The roadway is in surprisingly good condition. No, scratch that — for being exposed to the elements with no maintenance for 40+ years, it’s in spectacular condition. It’s perfectly suited for biking or walking. Curiously, some segments show severe decay on one side, with weeds and grass breaking up through the pavement, while the other side remains virtually untouched. It’s like watching the opening salvos (or finishing blows, depending on your perspective) in a battle of man vs nature.

It was interesting to note the differences between a 1968 highway and a 2007 highway. For example, there was no divider down the median (and the median itself was no more than four feet wide). For that matter, there were no guard rails. Not even those worthless steel-cable types. The road markings were different, too — double white lines separated the travel lanes from the median, while single white lines marked the outer lanes.  In other places, single yellow lines defined the median, while still others used single white lines.  With the exception of the PennDOT testing areas on the western end, none of the paint was today’s new-fangled reflective type.  And rumble strips?  Forget it.  While the current Turnpike has strips on both shoulders to let motorists know they’re drifting off the road, the old Turnpike has none.  With no strips and no guardrails, it’s amazing more people didn’t wind up in the lake below.

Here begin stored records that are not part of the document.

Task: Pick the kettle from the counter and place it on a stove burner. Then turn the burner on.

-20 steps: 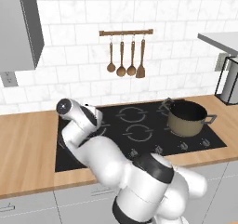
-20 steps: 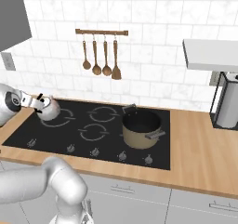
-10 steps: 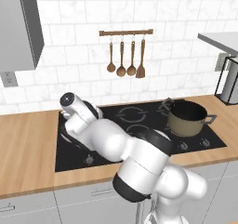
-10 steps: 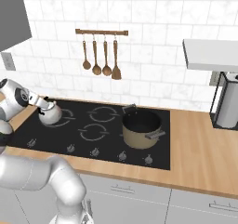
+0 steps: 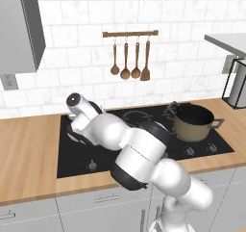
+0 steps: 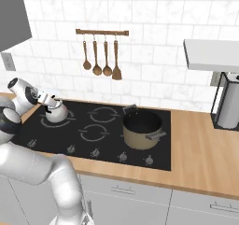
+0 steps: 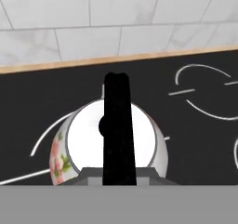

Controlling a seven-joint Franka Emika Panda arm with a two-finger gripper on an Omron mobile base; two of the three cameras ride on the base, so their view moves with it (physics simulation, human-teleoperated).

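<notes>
The kettle [image 6: 56, 114], small, silvery-white and floral, is on or just above the rear left burner [image 6: 45, 123] of the black stove [image 6: 28, 131]. My gripper [image 6: 48, 102] is at its top from the left, shut on the black arched handle. The hand view looks straight down on the kettle [image 7: 83, 144], with the handle [image 7: 119, 125] running up the middle from my gripper [image 7: 120, 174]. Whether the kettle rests on the glass I cannot tell. In the left base view my arm covers most of it. The wooden counter [image 6: 198, 147] flanks the stove.
A brass-coloured two-handled pot [image 6: 141, 128] stands on the front right burner, also seen as the pot [image 5: 193, 122]. A row of knobs [image 6: 95, 151] lines the stove's front edge. Utensils [image 6: 100, 56] hang on the wall. A paper towel stand [image 6: 228, 105] is at the far right.
The kettle has shifted a little right and down over the rear left burner with my gripper still on it. My arm's elbow has swung forward and to the right.
</notes>
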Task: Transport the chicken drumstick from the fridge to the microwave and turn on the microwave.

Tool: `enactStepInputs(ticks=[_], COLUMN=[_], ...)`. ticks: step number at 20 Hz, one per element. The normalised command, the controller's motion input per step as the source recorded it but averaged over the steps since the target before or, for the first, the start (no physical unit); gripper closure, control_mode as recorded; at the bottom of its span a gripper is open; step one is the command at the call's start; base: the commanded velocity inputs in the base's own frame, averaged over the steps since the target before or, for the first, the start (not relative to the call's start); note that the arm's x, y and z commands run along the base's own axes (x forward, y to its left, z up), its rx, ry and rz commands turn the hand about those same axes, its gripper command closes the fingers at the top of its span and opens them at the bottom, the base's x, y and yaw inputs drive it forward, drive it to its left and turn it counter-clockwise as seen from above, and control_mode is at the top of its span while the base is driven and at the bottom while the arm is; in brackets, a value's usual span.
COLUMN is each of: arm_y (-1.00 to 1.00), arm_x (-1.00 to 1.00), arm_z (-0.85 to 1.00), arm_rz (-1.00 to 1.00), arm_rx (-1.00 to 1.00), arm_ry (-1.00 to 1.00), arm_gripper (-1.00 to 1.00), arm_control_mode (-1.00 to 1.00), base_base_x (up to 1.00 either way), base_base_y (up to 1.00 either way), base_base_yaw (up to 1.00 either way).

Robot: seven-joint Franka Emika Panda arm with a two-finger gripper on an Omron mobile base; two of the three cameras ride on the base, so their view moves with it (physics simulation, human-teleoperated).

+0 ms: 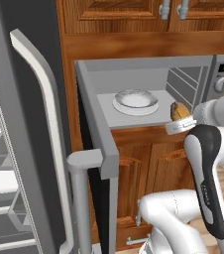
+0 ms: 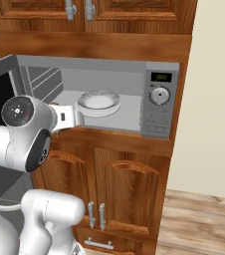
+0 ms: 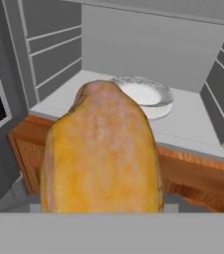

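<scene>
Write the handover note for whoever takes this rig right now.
Pincer: shut on the drumstick, held just in front of the microwave opening.
Microwave: door swung wide open; a white plate sits inside, nothing on it.
Fridge: door open at the left.
Done: drumstick brought from the fridge to the microwave.
Left: set the drumstick inside, let go, pull out, shut the door, start the microwave.

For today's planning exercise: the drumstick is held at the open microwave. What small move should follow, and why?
Probably ease forward into the microwave: the end effector holds the chicken drumstick just outside the cavity's front edge, and the plate lies further in.
</scene>
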Motion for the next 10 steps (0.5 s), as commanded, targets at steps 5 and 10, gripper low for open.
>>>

Most of the concrete elements that we encountered (such as bridges, embankments, and tunnels) were in varying states of decay. While I think it’ll be several decades until they become unsafe to walk on, they’re definitely no longer suitable for even light vehicular traffic.  Still, it wasn’t hard to imagine the roadway packed with cars buzzing along at speeds of 30, 40, or even 50 mph (which I’m told was pretty fast for 1968).  What WAS hard was accepting that this road has been vacant for almost four decades.

Tomorrow I’ll post part 2, which will cover the tunnels and related machinery.  Also, I’m sifting through 400+ photos right now trying to build a Tabblo.  Whatever passes my rigid quality control will be posted later this week.

3 thoughts on “Abandoned Turnpike, Part 1”

  1. Thanks. As I told someone the other day, I can’t explain *why* a desolate, crumbling, four-lane highway is so interesting. But it is.

  2. Fun reading. I think that by 1968 lots of people were doing 60 or 70 mph. It was only a few years later in the 1970s that they told everyone nationally to slow it down and stay under 55. I think that the idea of 30-50 mph being the normal speed on the turnpike is going back earlier than the late sixties. Probably the 1940s and 50s.